Воздушные струи, точно горячие ключи, неслышно текли в неизвестность. Озеро
недвижным жарким облаком нависало над долинами, населенными рыбой и песком, и
жгло их своим равнодушным дыханьем. Гудрон на улицах плавился в патоку, кирпич
становился медным и золотым, а черепица на крышах — бронзовой. Провода высокого
напряжения — навек плененные молнии — угрожающе сверкали над бессонными домами.
Цикады трещали все громче.
Солнце не просто взошло, оно нахлынуло как поток и
переполнило весь мир.
У себя в комнате, в постели, Дуглас таял и плавился, лицо
его было все в поту.
— Уф, — сказал Том, входя в комнату. — Пошли,
Дуг, в такой день только и сидеть в речке и не вылезать.
Дуглас тяжело дышал. Пот струился у него по шее.
— Дуг, ты что, спишь?
Чуть заметное движение головы.
— Ты, может, захворал? Да уж, этот дом сегодня прямо
горит огнем. — Том приложил ладонь ко лбу брата.

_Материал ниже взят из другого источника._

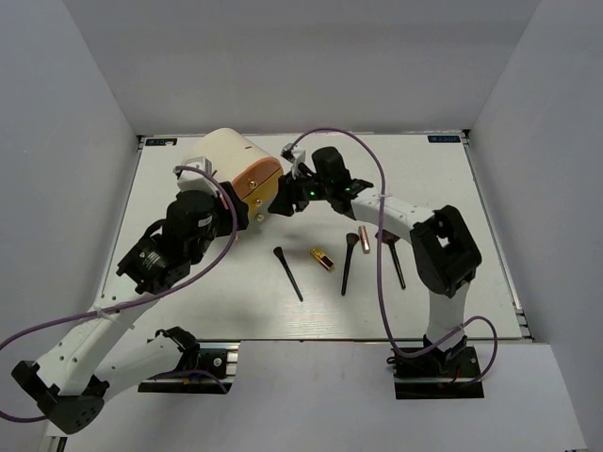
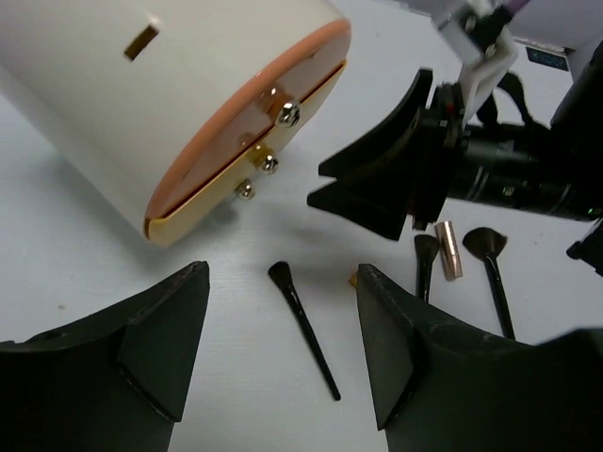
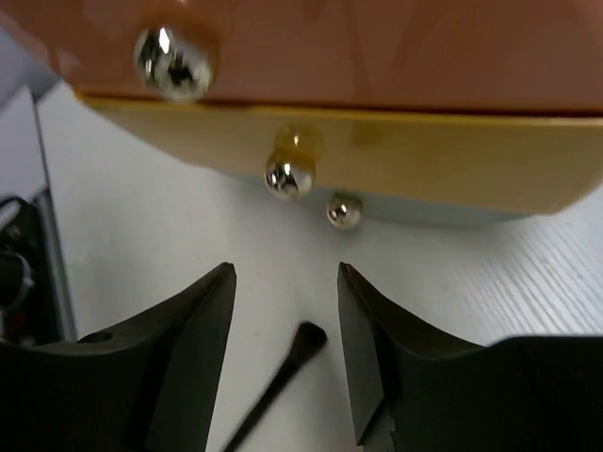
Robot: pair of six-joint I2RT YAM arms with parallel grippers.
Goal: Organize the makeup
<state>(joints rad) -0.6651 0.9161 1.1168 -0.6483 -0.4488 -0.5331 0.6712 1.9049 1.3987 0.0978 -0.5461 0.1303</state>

Это было все равно что
тронуть заслонку пылающей печки. Он испуганно отдернул руку. Повернулся и
сбежал вниз по лестнице.
— Мам, — сказал он. — Дуг, кажется, зодорово
заболел. Мать в эту минуту вынимала яйца из холодильника; она замерла, и на
лице у нее мелькнула тревога; сунув яйца обратно, она пошла за Томом наверх.

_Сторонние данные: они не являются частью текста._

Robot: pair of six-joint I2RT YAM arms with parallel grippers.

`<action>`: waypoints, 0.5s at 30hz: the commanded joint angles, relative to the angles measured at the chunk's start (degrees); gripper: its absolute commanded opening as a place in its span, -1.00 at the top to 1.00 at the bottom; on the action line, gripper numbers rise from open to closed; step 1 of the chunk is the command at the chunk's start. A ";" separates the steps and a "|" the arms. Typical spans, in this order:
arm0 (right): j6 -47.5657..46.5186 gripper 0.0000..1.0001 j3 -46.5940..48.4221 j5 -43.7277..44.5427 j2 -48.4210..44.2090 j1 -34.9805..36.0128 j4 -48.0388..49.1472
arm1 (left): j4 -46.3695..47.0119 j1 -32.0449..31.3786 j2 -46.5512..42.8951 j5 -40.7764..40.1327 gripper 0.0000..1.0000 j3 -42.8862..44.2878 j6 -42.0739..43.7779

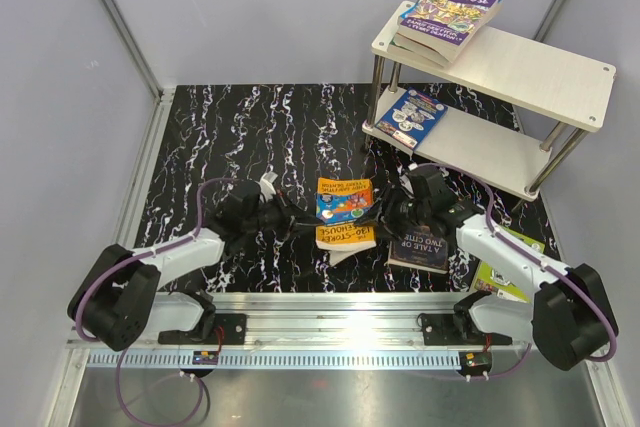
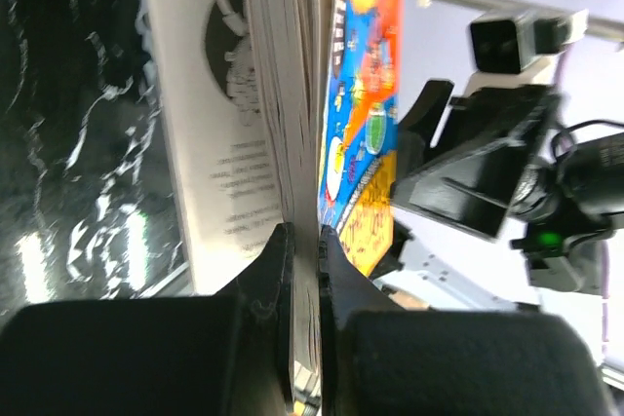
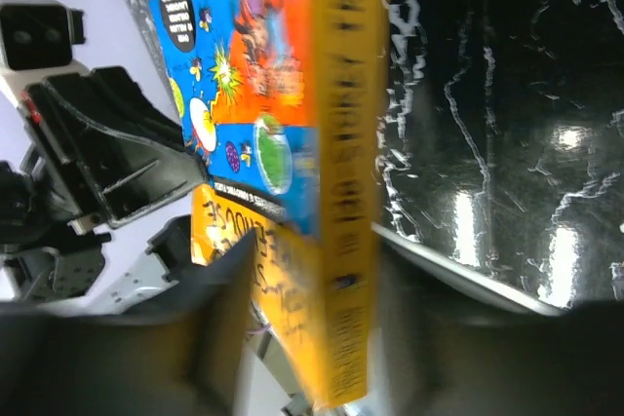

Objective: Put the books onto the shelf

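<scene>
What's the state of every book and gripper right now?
orange book: pinched at its pages by left gripper
left gripper: shut on orange book
right gripper: astride orange book's spine, grip unclear
dark book: flat on table
lime-green book: flat on table
blue book: on shelf lower board
book stack: on top board

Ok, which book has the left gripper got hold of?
The central orange-and-blue book, pinched in the left gripper. The dark book and lime-green book lie flat on the table; the rest sit on the shelf.
</scene>
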 commanded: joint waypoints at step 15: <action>-4.97 1.00 15.33 -1.12 -1.37 -5.43 -7.86 | -17.00 -2.31 -3.89 -0.44 -0.11 17.58 13.45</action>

Дуглас за все это время не шелохнулся.
Цикады трещали изо всех сил, от этого треска звенело в ушах.
В полдень у веранды остановилась машина доктора; он
примчался так быстро, будто солнце гналось за ним по пятам, готовое обрушиться
на него всей своей тяжестью. Глаза у доктора были усталые; тяжело дыша, он отдал
свой саквояж Тому.
В час дня доктор, качая головой, вышел из дому. Том с
матерью остались за дверью, а доктор, обернувшись, опять и опять повторял им
негромко через москитную сетку, что он не знает, право, не знает… Потом надел
панаму, поглядел, как лучи солнца терзают и жгут листву деревьев, чуть
помедлил, точно готовясь кинуться в первый круг ада, и побежал к своей машине.

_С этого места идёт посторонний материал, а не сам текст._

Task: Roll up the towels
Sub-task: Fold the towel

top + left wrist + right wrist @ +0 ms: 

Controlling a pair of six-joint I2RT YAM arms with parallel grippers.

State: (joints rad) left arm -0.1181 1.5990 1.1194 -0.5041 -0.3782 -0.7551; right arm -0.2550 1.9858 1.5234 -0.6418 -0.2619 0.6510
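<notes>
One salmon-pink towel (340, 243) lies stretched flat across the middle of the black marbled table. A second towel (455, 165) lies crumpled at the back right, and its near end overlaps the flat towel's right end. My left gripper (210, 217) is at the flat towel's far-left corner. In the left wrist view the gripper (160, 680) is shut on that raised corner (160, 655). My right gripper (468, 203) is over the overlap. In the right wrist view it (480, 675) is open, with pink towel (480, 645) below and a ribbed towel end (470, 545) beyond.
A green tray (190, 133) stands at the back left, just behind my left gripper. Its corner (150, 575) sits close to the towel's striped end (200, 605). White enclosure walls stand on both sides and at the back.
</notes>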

Из выхлопного отверстия вырвалось облако сизого дыма и еще добрых пять минут
дрожало в воздухе, когда он уехал.
Том взял в кухне ломик, разбил на маленькие кусочки целый
фунт льда и отнес наверх. Мать сидела на краю кровати, в комнате слышно было
только прерывистое дыханье Дугласа — он вдыхал пар и выдыхал огонь. Лед
завернули в носовые платки и положили Дугласу на лоб и вдоль тела. Задернули
занавески, и комната сразу стала похожа на пещеру. Том с матерью сидели возле
Дугласа до двух часов и все время приносили ему свежий лед. Потом опять
пощупали его лоб — он был горячий, как лампа, которая горела всю ночь напролет.
Тронешь — и невольно глядишь себе на пальцы: кажется, будто сжег их до самой
кости.
Мать открыла было рот, хотела что-то сказать, но тут цикады
затрещали так громко, что с потолка стала сыпаться известка.
Окутанный непроглядным багровым сумраком, Дуглас лежал и
слушал, как глухо ухает его сердце и как медленно, толчками движется густая
кровь в руках и ногах.
Губы тяжелые, неповоротливые. И мысли тоже тяжелые и
медлительные, падают неторопливо и редко одна за другой, точно песчинки в
разленившихся песочных часах. Кап…
По блестящему стальному полукругу рельсов из-за поворота
вылетел трамвай, вскинулась и опала радуга шипящих искр, назойливый звонок
звякал десять тысяч раз кряду и совсем смешался со стрекотом цикад. Мистер
Тридден помахал рукой. Трамвай затрещал, как пулемет, умчался за угол и исчез.
Мистер Тридден… Кап. Упала песчинка. Кап…
— Чух-чух-чух! Ду-у-у-у!
Высоко на крыше мальчишка изображал паровоз, дергал
невидимую веревку гудка и вдруг замер, превратился в статую. «Джон Хаф! Эй ты,
Джон Хаф! Я тебя ненавижу! Джон, ведь мы друзья. Нет, не ненавижу, нет!»
Джон падает в бесконечную вязовую аллею, как в бездонный
летний колодец, и становится все меньше, меньше.
Кап. Джон Хаф. Кап. Падает песчинка. Кап. Джон…
Дуглас повернул голову — как болит затылок, как больно
расплющивается о белую, белую, мучительно белую подушку.